* Brief: Produce an exact copy of the first line of the data below and each line after it, please, up to and including the one with "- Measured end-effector".

* Data for analysis:
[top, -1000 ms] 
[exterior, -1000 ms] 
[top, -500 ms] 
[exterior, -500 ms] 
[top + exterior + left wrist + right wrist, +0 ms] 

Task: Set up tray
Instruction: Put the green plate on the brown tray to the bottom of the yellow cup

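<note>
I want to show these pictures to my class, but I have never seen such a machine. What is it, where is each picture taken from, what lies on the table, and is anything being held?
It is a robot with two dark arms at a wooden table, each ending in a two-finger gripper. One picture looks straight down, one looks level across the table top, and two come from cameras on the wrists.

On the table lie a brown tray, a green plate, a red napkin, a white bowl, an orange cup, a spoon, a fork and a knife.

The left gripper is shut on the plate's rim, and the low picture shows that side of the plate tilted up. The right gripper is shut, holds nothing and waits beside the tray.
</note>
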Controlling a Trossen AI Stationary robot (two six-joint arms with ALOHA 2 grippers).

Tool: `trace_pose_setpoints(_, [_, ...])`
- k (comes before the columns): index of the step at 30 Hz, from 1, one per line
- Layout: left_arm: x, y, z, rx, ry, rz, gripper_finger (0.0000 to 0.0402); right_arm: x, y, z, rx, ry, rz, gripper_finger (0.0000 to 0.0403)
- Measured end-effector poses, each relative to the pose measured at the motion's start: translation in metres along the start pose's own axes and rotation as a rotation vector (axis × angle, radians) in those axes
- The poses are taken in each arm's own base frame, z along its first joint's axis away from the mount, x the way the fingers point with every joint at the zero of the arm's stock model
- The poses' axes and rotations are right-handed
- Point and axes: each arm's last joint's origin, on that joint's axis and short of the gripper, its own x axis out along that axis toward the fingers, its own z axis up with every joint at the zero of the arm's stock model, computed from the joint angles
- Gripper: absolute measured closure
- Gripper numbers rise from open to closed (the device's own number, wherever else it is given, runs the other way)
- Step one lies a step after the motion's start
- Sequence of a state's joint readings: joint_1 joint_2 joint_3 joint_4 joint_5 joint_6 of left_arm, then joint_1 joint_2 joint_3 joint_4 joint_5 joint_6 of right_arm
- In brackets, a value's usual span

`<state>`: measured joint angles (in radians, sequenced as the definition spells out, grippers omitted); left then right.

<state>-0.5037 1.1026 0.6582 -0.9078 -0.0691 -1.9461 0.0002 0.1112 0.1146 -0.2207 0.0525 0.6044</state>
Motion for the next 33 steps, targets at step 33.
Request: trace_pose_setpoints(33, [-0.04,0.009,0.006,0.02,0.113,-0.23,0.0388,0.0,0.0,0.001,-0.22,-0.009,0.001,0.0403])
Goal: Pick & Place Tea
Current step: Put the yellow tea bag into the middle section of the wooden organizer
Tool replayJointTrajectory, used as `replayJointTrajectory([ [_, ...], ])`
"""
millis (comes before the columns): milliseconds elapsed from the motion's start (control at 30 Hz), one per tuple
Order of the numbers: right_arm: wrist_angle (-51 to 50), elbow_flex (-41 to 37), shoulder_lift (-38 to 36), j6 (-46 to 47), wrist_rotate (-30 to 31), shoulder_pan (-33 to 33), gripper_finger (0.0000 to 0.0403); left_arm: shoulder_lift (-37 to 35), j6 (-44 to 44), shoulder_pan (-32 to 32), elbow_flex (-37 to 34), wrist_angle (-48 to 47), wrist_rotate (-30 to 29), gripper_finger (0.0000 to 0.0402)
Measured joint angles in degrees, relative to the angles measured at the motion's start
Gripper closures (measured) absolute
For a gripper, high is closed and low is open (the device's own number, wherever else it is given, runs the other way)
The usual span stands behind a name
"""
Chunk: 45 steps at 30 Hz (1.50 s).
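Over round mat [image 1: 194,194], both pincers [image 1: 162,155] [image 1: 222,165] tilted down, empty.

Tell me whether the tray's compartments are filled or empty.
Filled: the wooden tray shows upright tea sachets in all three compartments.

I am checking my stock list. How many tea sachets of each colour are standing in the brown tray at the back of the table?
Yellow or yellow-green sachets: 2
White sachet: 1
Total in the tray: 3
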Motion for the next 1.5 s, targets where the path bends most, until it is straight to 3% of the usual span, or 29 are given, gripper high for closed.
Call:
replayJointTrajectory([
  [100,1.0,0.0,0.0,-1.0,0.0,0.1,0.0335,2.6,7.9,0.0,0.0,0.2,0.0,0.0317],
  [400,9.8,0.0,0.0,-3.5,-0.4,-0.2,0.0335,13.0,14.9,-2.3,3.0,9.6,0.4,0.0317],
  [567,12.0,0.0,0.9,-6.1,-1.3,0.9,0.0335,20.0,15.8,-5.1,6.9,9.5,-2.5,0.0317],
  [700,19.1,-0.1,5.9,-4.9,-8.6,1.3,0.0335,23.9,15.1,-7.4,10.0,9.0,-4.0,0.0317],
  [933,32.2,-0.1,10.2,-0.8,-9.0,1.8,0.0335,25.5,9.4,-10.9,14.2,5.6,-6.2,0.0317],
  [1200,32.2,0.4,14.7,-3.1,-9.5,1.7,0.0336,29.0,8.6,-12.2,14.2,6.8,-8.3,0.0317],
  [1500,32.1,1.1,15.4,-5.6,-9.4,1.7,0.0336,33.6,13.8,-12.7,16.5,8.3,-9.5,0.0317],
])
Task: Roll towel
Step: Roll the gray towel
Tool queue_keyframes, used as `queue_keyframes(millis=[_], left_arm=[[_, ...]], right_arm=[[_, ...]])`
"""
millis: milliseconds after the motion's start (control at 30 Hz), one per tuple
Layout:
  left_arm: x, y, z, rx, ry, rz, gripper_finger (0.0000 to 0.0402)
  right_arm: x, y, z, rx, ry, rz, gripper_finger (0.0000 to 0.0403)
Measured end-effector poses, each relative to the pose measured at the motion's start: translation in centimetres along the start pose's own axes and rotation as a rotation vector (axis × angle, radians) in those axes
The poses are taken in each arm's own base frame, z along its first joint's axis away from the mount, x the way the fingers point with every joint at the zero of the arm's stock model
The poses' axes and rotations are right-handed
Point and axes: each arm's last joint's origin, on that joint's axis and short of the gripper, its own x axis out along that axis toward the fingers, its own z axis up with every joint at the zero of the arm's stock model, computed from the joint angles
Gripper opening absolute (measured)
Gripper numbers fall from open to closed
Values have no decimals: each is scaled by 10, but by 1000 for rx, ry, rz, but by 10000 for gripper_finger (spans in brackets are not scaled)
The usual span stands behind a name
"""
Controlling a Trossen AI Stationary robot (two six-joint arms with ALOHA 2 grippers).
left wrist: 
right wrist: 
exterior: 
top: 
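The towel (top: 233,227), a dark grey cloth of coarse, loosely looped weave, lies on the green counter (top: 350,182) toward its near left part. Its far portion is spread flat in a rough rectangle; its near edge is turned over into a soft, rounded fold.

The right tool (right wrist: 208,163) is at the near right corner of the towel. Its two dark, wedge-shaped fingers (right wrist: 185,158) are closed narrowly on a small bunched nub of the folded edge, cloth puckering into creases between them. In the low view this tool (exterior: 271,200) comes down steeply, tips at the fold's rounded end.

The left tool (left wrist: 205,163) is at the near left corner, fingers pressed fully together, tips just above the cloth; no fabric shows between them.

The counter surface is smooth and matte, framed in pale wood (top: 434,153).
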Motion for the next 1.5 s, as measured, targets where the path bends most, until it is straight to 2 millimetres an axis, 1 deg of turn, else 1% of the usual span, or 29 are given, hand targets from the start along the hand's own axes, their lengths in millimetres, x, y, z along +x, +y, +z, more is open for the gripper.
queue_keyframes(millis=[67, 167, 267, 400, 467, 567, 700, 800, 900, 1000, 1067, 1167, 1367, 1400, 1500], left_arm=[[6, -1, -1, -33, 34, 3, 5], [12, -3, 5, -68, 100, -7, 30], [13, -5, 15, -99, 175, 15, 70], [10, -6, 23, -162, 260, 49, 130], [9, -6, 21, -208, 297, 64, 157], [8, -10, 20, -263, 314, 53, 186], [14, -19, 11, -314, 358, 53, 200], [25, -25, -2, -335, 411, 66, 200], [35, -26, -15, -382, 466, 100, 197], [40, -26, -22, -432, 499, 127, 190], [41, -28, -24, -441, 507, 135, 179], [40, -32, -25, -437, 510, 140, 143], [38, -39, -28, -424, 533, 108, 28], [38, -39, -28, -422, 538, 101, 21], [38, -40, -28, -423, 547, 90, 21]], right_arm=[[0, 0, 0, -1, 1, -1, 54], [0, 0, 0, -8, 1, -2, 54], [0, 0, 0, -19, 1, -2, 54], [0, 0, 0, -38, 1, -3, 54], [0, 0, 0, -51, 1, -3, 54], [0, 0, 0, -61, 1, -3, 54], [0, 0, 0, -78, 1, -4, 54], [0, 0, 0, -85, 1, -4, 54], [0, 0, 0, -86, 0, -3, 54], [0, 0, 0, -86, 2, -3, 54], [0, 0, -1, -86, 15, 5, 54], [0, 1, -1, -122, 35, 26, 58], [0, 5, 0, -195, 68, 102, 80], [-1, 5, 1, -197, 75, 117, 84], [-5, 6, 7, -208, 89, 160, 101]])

* Answer box:
[top, -1000 ms] 
[exterior, -1000 ms] 
[top, -500 ms] 
[exterior, -500 ms] 
[top + exterior + left wrist + right wrist, +0 ms] 

Task: Set up tray
Instruction: Put the green plate on the brown tray to the bottom of the yellow cup

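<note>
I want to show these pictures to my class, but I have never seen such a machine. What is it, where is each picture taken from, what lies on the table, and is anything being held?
It is a robot with two dark arms at a wooden table, each ending in a two-finger gripper. One picture looks straight down, one looks level across the table top, and two come from cameras on the wrists.

On the table lie a brown tray, a green plate, a red napkin, a white bowl, an orange cup, a spoon, a fork and a knife.

The left gripper is shut on the plate's rim, and the low picture shows that side of the plate tilted up. The right gripper is shut, holds nothing and waits beside the tray.
</note>
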Controlling a Trossen AI Stationary robot (two six-joint arms with ALOHA 2 grippers).

Tool: `trace_pose_setpoints(_, [_, ...])`
- k (comes before the columns): index of the step at 30 Hz, from 1, one per line
- Layout: left_arm: x, y, z, rx, ry, rz, gripper_finger (0.0000 to 0.0402); right_arm: x, y, z, rx, ry, rz, gripper_finger (0.0000 to 0.0403)
- Measured end-effector poses, each relative to the pose measured at the motion's start: translation in metres along the start pose's own axes and rotation as a rotation vector (axis × angle, radians) in those axes

The exercise is done now.